I have noticed an interesting phenomenon during my rendering experiments. When attempting to render a large number of quads with instances, I observed that adding a PostProcess significantly increase (not decrease ) the framerates on a Mac retina screen, but not on a standard 1080p screen.
You can replicate this by running the following two playgrounds on a Mac retina screen:
If your device is powerful enough to handle both at 60 FPS, you can increase the numInstances variable at the beginning to slow down rendering, making the performance gap more evident.
const numInstances = 10000; /// increase to slow down rendering
const numQuadsPerInstance = 128;
The only distinction between these two playgrounds is that the latter utilizes a post-process:
const postProcess = new BABYLON.PassPostProcess("Scene copy", 1.0, camera);
I want to understand why this is happening, I thought a PostProcess could only slow down the rendering, but it looks exactly the opposite. And how I can achieve the same framerate without using a PostProcess.
Thank you all!
P.S. This strange thing was noticed when I attempted to increase the framerates of Babylon’s Gaussian Splatting to match those of PlayCanvas.
Thanks! I use Spector.js to captured the PG and I see a viewport (1788x1886) under drawElementInstanced() , which is exactly the retina resolution of a Mac.
Draw State
DITHER: true
VIEWPORT: 0, 0, 1788, 1886
FRONT_FACE: CCW
FRAGMENT_SHADER_DERIVATIVE_HINT_OES: Extension OES_standard_derivatives is unavailable.
RASTERIZER_DISCARD: false
FRAGMENT_SHADER_DERIVATIVE_HINT: 4352
Can this confirm that the rendering size is full? Also, if the actual rendering size is somehow half, I would expect the rendering results after adding the PostProcess to be different, but they do not become low.

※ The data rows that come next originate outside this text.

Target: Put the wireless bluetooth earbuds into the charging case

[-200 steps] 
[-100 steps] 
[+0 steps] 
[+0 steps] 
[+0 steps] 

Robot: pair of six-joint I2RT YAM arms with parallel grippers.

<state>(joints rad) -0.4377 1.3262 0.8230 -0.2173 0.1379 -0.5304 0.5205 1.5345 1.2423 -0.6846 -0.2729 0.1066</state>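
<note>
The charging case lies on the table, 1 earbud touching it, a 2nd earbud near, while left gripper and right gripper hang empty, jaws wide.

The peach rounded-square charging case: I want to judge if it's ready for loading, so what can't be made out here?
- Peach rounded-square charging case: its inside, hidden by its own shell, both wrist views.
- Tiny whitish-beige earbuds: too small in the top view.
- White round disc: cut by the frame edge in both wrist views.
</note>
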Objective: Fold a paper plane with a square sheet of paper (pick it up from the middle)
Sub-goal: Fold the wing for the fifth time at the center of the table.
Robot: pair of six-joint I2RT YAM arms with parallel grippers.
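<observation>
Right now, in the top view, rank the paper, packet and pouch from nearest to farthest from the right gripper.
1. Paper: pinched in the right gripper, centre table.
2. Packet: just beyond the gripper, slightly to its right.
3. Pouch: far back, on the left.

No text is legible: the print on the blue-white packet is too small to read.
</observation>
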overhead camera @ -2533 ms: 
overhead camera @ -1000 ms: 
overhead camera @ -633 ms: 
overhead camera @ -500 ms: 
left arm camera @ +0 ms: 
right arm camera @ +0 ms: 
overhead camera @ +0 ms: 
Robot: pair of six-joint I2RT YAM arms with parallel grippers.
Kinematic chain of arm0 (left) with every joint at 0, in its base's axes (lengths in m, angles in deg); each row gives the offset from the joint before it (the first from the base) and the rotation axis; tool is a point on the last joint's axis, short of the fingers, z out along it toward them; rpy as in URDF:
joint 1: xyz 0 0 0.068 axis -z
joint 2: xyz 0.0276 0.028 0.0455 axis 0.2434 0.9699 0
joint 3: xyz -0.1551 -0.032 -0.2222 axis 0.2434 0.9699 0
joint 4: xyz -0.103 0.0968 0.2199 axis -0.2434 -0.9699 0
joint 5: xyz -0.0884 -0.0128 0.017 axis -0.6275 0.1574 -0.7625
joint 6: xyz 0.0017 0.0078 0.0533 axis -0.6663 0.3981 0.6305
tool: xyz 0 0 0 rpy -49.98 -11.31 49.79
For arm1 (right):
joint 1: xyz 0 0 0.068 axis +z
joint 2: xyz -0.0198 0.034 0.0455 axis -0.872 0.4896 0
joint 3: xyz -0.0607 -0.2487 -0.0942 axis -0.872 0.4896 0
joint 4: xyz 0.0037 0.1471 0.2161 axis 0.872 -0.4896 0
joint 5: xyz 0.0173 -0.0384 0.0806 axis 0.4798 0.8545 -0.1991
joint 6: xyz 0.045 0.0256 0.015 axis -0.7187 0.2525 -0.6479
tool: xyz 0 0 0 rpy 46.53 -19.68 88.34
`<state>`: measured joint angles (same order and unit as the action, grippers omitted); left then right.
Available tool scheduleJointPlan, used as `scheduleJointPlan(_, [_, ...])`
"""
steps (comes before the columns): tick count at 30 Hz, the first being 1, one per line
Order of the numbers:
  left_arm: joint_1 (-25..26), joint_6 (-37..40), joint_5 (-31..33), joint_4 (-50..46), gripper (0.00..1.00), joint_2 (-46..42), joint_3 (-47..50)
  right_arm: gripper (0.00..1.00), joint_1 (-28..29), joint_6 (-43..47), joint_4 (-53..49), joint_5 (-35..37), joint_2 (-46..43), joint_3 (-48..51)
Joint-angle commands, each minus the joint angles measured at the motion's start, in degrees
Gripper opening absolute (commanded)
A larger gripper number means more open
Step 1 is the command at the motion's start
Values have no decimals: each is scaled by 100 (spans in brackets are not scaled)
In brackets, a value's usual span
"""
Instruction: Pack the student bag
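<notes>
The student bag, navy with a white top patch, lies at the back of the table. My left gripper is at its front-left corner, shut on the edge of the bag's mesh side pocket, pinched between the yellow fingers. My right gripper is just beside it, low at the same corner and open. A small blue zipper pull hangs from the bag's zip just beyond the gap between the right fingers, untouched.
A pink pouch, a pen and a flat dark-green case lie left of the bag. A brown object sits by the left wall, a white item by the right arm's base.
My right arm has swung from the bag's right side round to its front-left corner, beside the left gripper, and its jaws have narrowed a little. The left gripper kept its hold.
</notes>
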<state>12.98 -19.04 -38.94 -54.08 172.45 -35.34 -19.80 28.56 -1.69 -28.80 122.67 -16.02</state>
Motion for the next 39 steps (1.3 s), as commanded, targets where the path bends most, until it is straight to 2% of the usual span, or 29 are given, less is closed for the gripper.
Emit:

Yes, it shouldn’t, but maybe there’s a bug somewhere. You should compare the first PG when antialias is false/true and verify there’s a difference. You should also compare the output with your second PG.
Thank you for the reminder! Setting antialiasing in the first Playground does not affect framerates or output quality. As described here, antialiasing only becomes effective when an additional pass is introduced and the number of samples is set to a value greater than 1.
Regarding quality, both Playgrounds are identical. As a comparison, when adaptToDeviceRatio is set to false during Engine creation, the quality decreases while the framerates increase.
I tried on a mac with retina screen and can not repro either. What browser/version are you using ? it is really weird we can not repro on similar devices.
I am on an old MacBook Pro 2019 (Intel CPU + AMD GPU) with Chrome 127.0.6533.100. Do you mean both PG are running at 60fps on your machine? If that is the case, you may increase the numInstances at the beginning to make one of them running under full framerate, otherwise the performance difference may not be visible.
I thought about this too, is there some sort of flag or config so that I could verify & compare? Since the two PGs share the same rendering quality and it does not look like some sort of supersampling.
Thank you @sebavan I tried setting depth to true , but the frame rate did not change.
var createEngine = function() {
var engine = new BABYLON.Engine(canvas, false, {
antialias: false,
depth: true, ///// here
stencil: false,
xrCompatible: false,
preserveDrawingBuffer: true,
powerPreference: 'high-performance'
}, true);
return engine;
}
In this case, the quads are actually transparent and will be blended during rendering. This is to simulate splats of Gaussian Splatting.
I have also added a PostProcess locally to test a real GS. The frame rate did increase, and the quality did not change, as in this PG. If there is something like a depth test, I guess the rendering result of GS would be completely messed up.
Sorry, I started a new thread because I thought this PostProcess issue seemed like an independent one. I will not update the other two threads then.
Thank you, I will try to launch an issue next week and post it here. (I will try to compare it on other browsers or different ANGLE backends before submitting.)
By the way, I noticed you mentioned that on your M1 Max machine the framerates are the same. I’m curious whether they are both running at a full framerate (perhaps 60 FPS). If they are, would you consider increasing the numInstances at the beginning of the Playground to make it run at a lower framerate? If both Playgrounds are running at a full framerate, the performance difference may not be visible.